El mensaje implícito de los Hermosilla, para quien quiera leer entre líneas, fue: colaboraremos mientras el sistema comprenda que tenemos la facultad de crear un daño significativo, lo que implicaba mantener a Luis con medidas cautelares poco gravosas.
La entrada en la lisa comunicacional del presidente de la República, Gabriel Boric, fue una de las líneas rojas que Juan Pablo Hermosilla considera como infranqueables, subiendo la apuesta de las argumentaciones políticas y llevando el tema a un punto de amenaza sistémica a lo que el gobierno dio acuso de recibo: “yo creo quesería extremadamente complicado para el sistema político en su gravedad (…) Si usted a eso agrega que tiene un caso de alta connotación pública, donde participa un abogado reconocido y que tiene contacto con personas de distintas instituciones y distintos espectros, y se revela esa información más allá si hay delito o no hay delito, las personas terminan de confirmar esa opinión de desconfianza en las instituciones”[4].

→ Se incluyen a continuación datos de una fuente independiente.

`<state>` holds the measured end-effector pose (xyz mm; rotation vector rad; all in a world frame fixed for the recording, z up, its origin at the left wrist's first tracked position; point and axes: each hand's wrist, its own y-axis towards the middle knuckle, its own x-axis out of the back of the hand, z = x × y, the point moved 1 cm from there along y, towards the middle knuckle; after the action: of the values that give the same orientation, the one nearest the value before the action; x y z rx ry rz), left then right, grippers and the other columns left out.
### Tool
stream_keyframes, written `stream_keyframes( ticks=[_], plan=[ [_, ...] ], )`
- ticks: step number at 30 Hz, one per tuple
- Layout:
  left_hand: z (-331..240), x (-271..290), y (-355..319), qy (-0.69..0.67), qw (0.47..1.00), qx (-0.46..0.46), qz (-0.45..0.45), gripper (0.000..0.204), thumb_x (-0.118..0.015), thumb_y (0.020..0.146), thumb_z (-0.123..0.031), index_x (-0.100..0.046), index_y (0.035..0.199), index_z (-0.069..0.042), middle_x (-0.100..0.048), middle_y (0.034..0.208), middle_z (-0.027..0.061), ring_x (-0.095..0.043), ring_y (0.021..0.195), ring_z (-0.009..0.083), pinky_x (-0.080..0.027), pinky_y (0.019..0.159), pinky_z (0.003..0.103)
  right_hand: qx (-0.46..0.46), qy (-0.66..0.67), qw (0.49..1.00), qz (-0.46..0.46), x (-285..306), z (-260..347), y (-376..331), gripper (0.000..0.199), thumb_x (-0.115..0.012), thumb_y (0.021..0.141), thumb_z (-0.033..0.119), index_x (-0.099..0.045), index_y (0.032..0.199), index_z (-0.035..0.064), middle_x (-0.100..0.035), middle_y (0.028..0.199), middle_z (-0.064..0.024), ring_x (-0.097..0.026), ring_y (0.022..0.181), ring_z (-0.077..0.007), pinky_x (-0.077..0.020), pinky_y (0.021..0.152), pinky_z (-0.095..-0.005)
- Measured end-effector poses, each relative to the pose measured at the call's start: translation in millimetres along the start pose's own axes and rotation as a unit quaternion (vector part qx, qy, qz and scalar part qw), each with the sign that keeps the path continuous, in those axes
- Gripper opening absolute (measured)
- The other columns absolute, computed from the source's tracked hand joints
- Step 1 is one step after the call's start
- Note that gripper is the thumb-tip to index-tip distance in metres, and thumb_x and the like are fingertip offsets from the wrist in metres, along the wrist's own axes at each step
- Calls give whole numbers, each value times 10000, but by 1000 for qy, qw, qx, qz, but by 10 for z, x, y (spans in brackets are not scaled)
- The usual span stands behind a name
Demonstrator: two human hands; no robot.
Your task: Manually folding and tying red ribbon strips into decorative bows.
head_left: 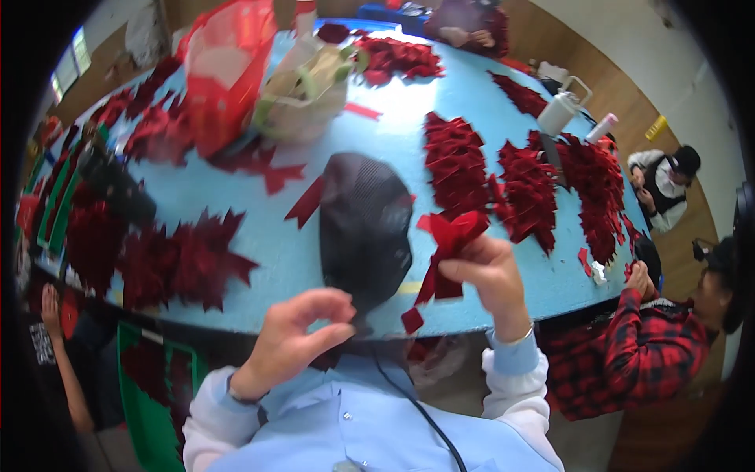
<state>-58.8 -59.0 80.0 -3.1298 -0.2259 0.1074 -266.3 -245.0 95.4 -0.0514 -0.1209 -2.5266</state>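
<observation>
My right hand (487,271) is raised over the near edge of the light blue table (283,236), pinching a red ribbon bow (450,236) whose tails hang down toward the edge. My left hand (303,330) hovers lower and to the left, thumb and forefinger curled close, nothing visible between them. A dark mesh cap (366,224) lies on the table between and just beyond the two hands.
Rows of finished red bows (487,177) lie right of the cap, and loose red ribbon pieces (177,256) lie to the left. A red bag (224,71) and a white bag (311,90) stand further back. A person in a red plaid shirt (637,346) sits at the right, and others sit beyond.
</observation>
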Motion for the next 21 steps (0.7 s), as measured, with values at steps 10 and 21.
stream_keyframes(
  ticks=[10, 21],
  plan=[
    [403, 292, -323, -249, 963, 81, -72, 386, -666, 800, -23, -495, 1139, 46, -601, 1034, 83, -582, 948, 137, -485, 858, 284, -149, 216, 959, 109, -1369, -487, -397, 168, -664, 796, 46, -598, 919, -47, -643, 822, -84, -607, 773, -111, -483, 686, -221],
    [568, 585, -547, -244, 953, 53, -169, 325, -652, 811, -15, -523, 1106, 31, -609, 1021, 86, -590, 919, 127, -488, 843, 273, -119, 110, 962, 219, -1709, -651, -564, 196, -606, 849, 43, -547, 1010, -51, -627, 884, -82, -599, 791, -115, -485, 735, -221]
  ],
)
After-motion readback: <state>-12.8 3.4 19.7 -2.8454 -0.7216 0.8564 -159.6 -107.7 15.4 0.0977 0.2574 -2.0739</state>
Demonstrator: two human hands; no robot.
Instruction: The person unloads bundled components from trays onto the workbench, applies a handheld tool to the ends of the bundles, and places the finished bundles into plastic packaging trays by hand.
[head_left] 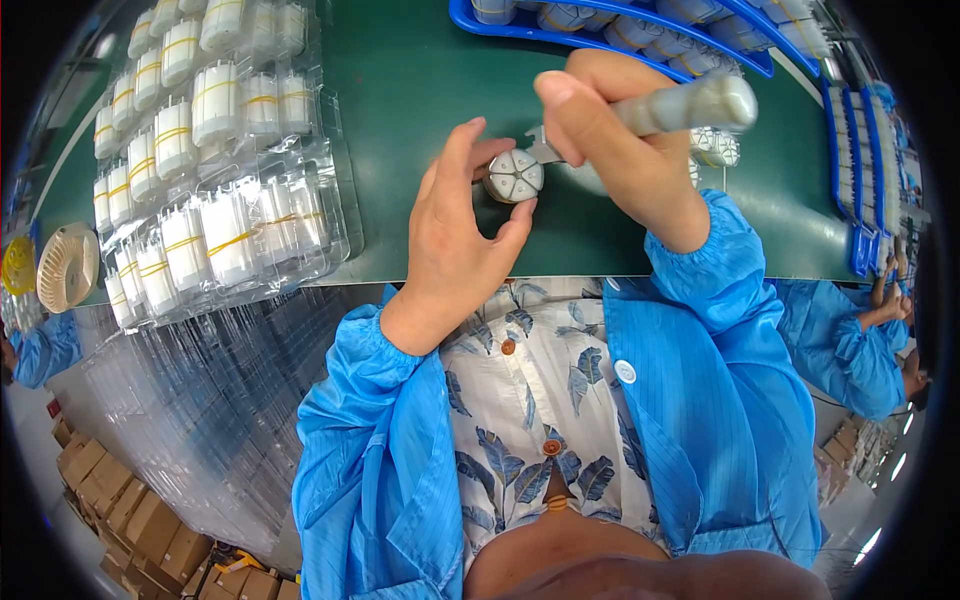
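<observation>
My left hand [455, 235] pinches a small round white part [514, 176], thumb under its lower right edge and fingers curled behind its left side, holding it just above the green table [400, 90]. My right hand [620, 150] is closed tight around the grey handle of a hand tool [680, 105], whose metal tip meets the part's upper right edge.

What worries me most is the tip skating off the part's rounded face: it sits right beside my left fingertips [470, 135], so a slip under pressure would drive it into them. My pinch is also light, only thumb and fingers at the rim, so a hard push could twist the part out and drop it onto the table. I can't quite tell whether the tip is seated in one of the grooves dividing the face into segments or only resting on the rim; the view is too small there.

Clear trays of white banded pieces [200, 180] lie well apart to my left, and a blue tray [600, 35] of similar parts sits beyond my right hand, near the table's far edge.
</observation>
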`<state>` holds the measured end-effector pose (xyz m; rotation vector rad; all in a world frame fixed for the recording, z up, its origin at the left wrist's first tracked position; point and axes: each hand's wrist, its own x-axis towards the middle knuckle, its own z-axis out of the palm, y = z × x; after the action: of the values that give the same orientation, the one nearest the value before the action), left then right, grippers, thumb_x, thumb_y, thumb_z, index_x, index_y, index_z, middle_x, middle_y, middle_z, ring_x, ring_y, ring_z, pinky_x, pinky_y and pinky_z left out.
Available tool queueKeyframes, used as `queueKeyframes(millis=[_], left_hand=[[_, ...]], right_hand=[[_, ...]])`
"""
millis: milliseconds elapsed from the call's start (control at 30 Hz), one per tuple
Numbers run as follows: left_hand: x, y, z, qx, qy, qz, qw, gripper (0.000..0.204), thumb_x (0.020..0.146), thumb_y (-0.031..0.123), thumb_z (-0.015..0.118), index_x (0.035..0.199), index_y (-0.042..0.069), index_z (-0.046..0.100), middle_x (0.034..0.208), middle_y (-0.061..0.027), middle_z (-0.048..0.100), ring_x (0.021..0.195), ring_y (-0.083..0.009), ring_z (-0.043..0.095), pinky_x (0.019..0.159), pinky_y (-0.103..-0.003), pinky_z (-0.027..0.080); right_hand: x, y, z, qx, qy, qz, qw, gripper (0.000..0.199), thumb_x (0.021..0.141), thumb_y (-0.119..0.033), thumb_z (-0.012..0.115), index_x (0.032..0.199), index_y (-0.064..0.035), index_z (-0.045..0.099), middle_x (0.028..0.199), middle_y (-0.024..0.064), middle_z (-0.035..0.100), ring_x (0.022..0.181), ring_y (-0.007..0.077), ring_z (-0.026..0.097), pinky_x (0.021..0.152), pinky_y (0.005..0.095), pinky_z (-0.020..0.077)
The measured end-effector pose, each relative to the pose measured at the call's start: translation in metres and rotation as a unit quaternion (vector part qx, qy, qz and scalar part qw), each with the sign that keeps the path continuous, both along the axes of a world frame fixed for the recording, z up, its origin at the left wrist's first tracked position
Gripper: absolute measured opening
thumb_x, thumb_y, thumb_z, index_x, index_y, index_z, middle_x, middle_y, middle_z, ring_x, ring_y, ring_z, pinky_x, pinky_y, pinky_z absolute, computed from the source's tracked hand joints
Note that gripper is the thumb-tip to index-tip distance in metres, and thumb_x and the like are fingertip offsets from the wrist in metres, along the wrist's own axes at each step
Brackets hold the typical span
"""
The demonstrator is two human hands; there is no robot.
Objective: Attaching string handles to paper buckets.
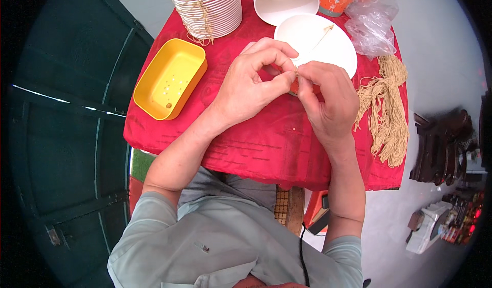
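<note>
Over the near rim of a white-lined paper bucket, my left hand and my right hand meet fingertip to fingertip. Each has thumb and forefinger pinched together. A tiny tan bit shows between them, too small and covered to name. Inside the bucket lies a short tan string. Some of the bucket's orange outer side peeks out below my fingers. To the right of my right hand, a bundle of tan string is spread on the red tablecloth.
At left sits a yellow plastic tub with small white bits and one brown bead-like piece. Stacked orange-and-white buckets with string hanging down them stand behind it. Another bucket lies tipped at the back, near a clear plastic bag.
</note>
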<state>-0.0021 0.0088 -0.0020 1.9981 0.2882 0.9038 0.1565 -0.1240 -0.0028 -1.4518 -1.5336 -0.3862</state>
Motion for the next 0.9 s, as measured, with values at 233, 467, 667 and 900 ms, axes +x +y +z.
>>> queueKeyframes(millis=[233,467,667,900], left_hand=[[-0.001,0.003,0.008,-0.007,0.031,-0.019,0.999,0.005,0.095,0.006,0.075,0.097,0.002,0.076,0.131,-0.0075,0.072,0.103,-0.0129,0.069,0.095,-0.032,0.057],[-0.003,0.002,0.01,0.003,0.031,-0.025,0.999,0.005,0.094,0.009,0.075,0.092,0.005,0.075,0.128,-0.0068,0.073,0.114,-0.0172,0.067,0.105,-0.037,0.051],[-0.003,0.0,0.007,0.092,0.007,0.015,0.996,0.008,0.092,0.012,0.078,0.095,0.005,0.075,0.122,-0.0086,0.076,0.115,-0.0256,0.068,0.107,-0.041,0.049],[0.005,-0.012,0.003,0.256,-0.035,0.105,0.96,0.014,0.09,0.008,0.084,0.101,0.007,0.076,0.121,-0.0077,0.076,0.114,-0.0291,0.069,0.099,-0.043,0.053]], right_hand=[[0.006,-0.001,0.006,0.011,-0.095,0.022,0.995,0.039,0.082,0.003,0.084,0.118,-0.0094,0.077,0.109,0.0054,0.073,0.099,0.028,0.071,0.085,0.0419,0.0579],[0.015,-0.003,0.01,-0.025,-0.121,0.015,0.992,0.031,0.085,-0.002,0.085,0.113,-0.0083,0.075,0.109,0.0067,0.072,0.101,0.0285,0.069,0.086,0.0424,0.0573],[0.015,-0.001,0.01,-0.049,-0.063,0.036,0.996,0.026,0.087,0.0,0.082,0.11,-0.0066,0.07,0.118,0.0095,0.072,0.109,0.0314,0.069,0.09,0.0439,0.0569],[0.015,-0.002,0.008,-0.059,-0.014,0.032,0.998,0.025,0.09,-0.001,0.08,0.11,-0.0069,0.066,0.124,0.0102,0.072,0.113,0.0329,0.069,0.094,0.0448,0.0567]])
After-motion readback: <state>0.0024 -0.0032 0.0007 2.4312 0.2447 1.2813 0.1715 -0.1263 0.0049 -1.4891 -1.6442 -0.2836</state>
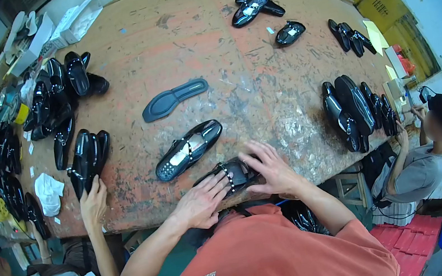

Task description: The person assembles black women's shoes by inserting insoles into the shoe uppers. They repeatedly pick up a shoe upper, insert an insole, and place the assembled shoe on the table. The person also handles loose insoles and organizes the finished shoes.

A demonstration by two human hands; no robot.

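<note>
A black patent shoe [237,173] with a studded strap lies at the table's near edge, between my hands. My left hand [203,201] grips its left part, the fingers laid over the shoe beside the strap. At the other end my right hand [271,168] holds the shoe, thumb low and fingers spread over it. Just beyond rests a second black shoe [189,150] with a studded strap and a pale patch inside. Farther off, a dark insole [175,99] lies flat on the table. My hands partly hide the shoe they hold.
The worn table [262,109] carries black shoes [348,111] on the right, more shoes [58,87] at left and a few shoes [256,9] at the back. A co-worker's hand [93,204] touches a shoe at left. Another person [418,155] sits at right.
</note>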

Los casos de Venezuela y Hermosilla se dan en un contexto geopolítico que exacerba las críticas al entramado comunicacional globalizado. Los cuestionamientos a la red social X no solamente vinieron desde Venezuela, también en Brasil o Irlanda. Los gobiernos ven en las capacidades de creación de opinión pública a través de las redes sociales como un atentado contra la soberanía nacional. Los gigantes tecnológicos como Meta, X o Google son percibidos como beligerantes en un mundo donde la neutralidad del medio se cuestiona por casos como Cambridge Analytica, las acusaciones de intervención electoral rusa en las últimas elecciones estadounidenses o las recientes elecciones en Venezuela en comento.
El fenómeno de empresas tecnológicas como centro de la disputa geoestratégica con la detención del creador y dueño de Telegram, Pável Dúrob, en Francia, es el último acontecimiento que vaticina el fin de la globalización a manos de una lucha esencialmente ideológica por el control de la opinión pública entre la hegemonía unipolar versus la multipolaridad, caracterizada por la intervención del espacio público digital por parte de Estados que visualizan los peligros de las redes y no están dispuestos a ceder terreno frente a sus contrincantes. Mientras, los gigantes tecnológicos persiguen sus propios fines políticos muchas veces como comparsas de los gobiernos de turno, pero siempre como herramientas de dominación.
Por: Centro de Estudios de Medios
Referencias:
(*) En psicología: Grado de desorden e incertidumbre al que están expuestas las personas en determinados momentos de su vida.
[1] Columna de Guillermo Pïckering, empresario y político, en El Mostrador 31/08
[2] En la novela de George Orwell 1984, el sistema, “El Gran Hermano”, crea la figura de Emanuel Goldstein para que incentive el odio popular
[3] Ver los informes y análisis del CEM (Centro de Estudios de Medios de la UAR) sobre los titulares de los medios en el plebiscito del Apruebo /Rechazo.